[What is needed] Would you extract the whole listing below and retype it exactly?

[Available data]

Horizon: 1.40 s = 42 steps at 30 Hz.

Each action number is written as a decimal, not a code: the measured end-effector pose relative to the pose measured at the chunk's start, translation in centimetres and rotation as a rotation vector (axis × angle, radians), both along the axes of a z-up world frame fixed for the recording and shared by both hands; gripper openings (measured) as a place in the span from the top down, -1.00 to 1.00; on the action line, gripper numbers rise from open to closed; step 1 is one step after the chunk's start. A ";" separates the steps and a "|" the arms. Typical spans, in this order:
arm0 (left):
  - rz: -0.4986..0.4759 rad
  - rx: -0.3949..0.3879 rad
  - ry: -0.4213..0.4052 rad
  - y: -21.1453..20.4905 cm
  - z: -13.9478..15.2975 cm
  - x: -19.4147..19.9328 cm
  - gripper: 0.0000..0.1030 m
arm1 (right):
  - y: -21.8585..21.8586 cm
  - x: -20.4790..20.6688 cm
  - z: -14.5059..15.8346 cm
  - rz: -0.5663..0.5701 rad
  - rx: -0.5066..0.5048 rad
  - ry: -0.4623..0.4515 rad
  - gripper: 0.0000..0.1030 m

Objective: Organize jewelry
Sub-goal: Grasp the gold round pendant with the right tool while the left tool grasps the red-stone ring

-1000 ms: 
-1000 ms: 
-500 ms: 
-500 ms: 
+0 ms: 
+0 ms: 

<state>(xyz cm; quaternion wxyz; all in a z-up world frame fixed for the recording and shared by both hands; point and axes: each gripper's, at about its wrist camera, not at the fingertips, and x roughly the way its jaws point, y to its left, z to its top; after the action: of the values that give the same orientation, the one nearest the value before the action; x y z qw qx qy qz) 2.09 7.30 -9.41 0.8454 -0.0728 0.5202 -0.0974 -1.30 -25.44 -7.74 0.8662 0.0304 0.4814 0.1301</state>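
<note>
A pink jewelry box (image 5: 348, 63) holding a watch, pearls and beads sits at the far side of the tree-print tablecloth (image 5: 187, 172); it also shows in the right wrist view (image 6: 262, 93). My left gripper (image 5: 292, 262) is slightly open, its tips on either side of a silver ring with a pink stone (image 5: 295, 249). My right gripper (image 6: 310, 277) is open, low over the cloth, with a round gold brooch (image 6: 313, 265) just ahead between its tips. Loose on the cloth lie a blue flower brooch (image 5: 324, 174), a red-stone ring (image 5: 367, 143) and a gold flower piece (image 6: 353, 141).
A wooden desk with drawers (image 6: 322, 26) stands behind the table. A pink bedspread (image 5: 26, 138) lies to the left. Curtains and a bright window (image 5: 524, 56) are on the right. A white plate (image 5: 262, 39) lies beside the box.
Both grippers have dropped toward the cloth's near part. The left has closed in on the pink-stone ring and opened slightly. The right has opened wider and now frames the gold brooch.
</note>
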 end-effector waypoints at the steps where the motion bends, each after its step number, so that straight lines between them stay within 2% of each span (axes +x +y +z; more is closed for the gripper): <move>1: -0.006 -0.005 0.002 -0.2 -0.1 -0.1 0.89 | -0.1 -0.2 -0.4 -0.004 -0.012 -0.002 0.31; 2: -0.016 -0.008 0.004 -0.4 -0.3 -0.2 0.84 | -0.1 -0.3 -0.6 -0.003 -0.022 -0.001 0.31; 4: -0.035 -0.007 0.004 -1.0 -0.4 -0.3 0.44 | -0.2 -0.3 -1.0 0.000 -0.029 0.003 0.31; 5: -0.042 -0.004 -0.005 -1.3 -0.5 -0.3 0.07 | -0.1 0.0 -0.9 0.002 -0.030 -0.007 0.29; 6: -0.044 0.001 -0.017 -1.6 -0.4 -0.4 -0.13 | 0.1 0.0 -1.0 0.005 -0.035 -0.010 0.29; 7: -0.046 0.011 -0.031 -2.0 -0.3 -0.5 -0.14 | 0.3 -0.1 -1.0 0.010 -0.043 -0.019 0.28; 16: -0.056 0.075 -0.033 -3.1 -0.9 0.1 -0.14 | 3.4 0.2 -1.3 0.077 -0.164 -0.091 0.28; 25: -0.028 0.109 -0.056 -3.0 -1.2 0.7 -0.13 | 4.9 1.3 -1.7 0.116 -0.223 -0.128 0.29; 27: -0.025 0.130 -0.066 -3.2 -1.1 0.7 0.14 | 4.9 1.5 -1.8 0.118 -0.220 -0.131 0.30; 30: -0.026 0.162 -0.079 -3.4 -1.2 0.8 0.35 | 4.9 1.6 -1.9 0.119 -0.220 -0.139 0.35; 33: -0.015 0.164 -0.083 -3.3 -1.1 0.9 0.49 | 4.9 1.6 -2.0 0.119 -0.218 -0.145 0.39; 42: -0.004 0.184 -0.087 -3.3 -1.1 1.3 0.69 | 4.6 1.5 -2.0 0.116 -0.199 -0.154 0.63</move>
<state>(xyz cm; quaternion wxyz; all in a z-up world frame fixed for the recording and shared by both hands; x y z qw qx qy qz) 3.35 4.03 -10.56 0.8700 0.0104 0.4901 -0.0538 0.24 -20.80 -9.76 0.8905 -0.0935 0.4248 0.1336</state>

[Response below]
Horizon: 1.40 s = 42 steps at 30 Hz.

Each action number is written as a decimal, not a code: the measured end-effector pose relative to the pose measured at the chunk's start, translation in centimetres and rotation as a rotation vector (axis × angle, radians), both along the axes of a z-up world frame fixed for the recording and shared by both hands; gripper openings (measured) as a place in the span from the top down, -1.00 to 1.00; on the action line, gripper numbers rise from open to closed; step 1 is one step after the chunk's start. A ";" separates the steps and a "|" the arms. Typical spans, in this order:
arm0 (left):
  - rz: -0.4986..0.4759 rad
  - rx: -0.3949..0.3879 rad
  - ry: -0.4213..0.4052 rad
  - y: -21.1453..20.4905 cm
  - z: -13.9478..15.2975 cm
  - x: -19.4147..19.9328 cm
  - gripper: 0.0000..0.1030 m
arm1 (right):
  - y: -21.8585..21.8586 cm
  - x: -20.4790..20.6688 cm
  - z: -14.5059..15.8346 cm
  - rz: -0.5663..0.5701 rad
  - rx: -0.5066..0.5048 rad
  - ry: -0.4623..0.4515 rad
  - gripper: 0.0000..0.1030 m

Objective: Organize jewelry
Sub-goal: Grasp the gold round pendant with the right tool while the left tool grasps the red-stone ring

-1000 ms: 
-1000 ms: 
-500 ms: 
-500 ms: 
+0 ms: 
+0 ms: 

<state>(xyz cm; quaternion wxyz; all in a z-up world frame fixed for the recording and shared by both hands; point and axes: each gripper's, at about its wrist camera, not at the fingertips, and x roughly the way its jaws point, y to its left, z to its top; after the action: of the values that give the same orientation, the one nearest the value before the action; x y z qw qx qy qz) 2.09 7.30 -9.41 0.8454 -0.0728 0.5202 -0.0974 -1.30 -25.44 -7.74 0.8662 0.0304 0.4814 0.1301</state>
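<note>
A pink jewelry box (image 5: 348, 63) holding a watch, pearls and beads sits at the far side of the tree-print tablecloth (image 5: 187, 172); it also shows in the right wrist view (image 6: 262, 93). My left gripper (image 5: 292, 262) is slightly open, its tips on either side of a silver ring with a pink stone (image 5: 295, 249). My right gripper (image 6: 310, 277) is open, low over the cloth, with a round gold brooch (image 6: 313, 265) just ahead between its tips. Loose on the cloth lie a blue flower brooch (image 5: 324, 174), a red-stone ring (image 5: 367, 143) and a gold flower piece (image 6: 353, 141).
A wooden desk with drawers (image 6: 322, 26) stands behind the table. A pink bedspread (image 5: 26, 138) lies to the left. Curtains and a bright window (image 5: 524, 56) are on the right. A white plate (image 5: 262, 39) lies beside the box.
Both grippers have dropped toward the cloth's near part. The left has closed in on the pink-stone ring and opened slightly. The right has opened wider and now frames the gold brooch.
</note>
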 end-effector waypoints at the steps where the motion bends, each after its step number, so that straight lines between them stay within 2% of each span (axes +x +y +z; more is closed for the gripper): <move>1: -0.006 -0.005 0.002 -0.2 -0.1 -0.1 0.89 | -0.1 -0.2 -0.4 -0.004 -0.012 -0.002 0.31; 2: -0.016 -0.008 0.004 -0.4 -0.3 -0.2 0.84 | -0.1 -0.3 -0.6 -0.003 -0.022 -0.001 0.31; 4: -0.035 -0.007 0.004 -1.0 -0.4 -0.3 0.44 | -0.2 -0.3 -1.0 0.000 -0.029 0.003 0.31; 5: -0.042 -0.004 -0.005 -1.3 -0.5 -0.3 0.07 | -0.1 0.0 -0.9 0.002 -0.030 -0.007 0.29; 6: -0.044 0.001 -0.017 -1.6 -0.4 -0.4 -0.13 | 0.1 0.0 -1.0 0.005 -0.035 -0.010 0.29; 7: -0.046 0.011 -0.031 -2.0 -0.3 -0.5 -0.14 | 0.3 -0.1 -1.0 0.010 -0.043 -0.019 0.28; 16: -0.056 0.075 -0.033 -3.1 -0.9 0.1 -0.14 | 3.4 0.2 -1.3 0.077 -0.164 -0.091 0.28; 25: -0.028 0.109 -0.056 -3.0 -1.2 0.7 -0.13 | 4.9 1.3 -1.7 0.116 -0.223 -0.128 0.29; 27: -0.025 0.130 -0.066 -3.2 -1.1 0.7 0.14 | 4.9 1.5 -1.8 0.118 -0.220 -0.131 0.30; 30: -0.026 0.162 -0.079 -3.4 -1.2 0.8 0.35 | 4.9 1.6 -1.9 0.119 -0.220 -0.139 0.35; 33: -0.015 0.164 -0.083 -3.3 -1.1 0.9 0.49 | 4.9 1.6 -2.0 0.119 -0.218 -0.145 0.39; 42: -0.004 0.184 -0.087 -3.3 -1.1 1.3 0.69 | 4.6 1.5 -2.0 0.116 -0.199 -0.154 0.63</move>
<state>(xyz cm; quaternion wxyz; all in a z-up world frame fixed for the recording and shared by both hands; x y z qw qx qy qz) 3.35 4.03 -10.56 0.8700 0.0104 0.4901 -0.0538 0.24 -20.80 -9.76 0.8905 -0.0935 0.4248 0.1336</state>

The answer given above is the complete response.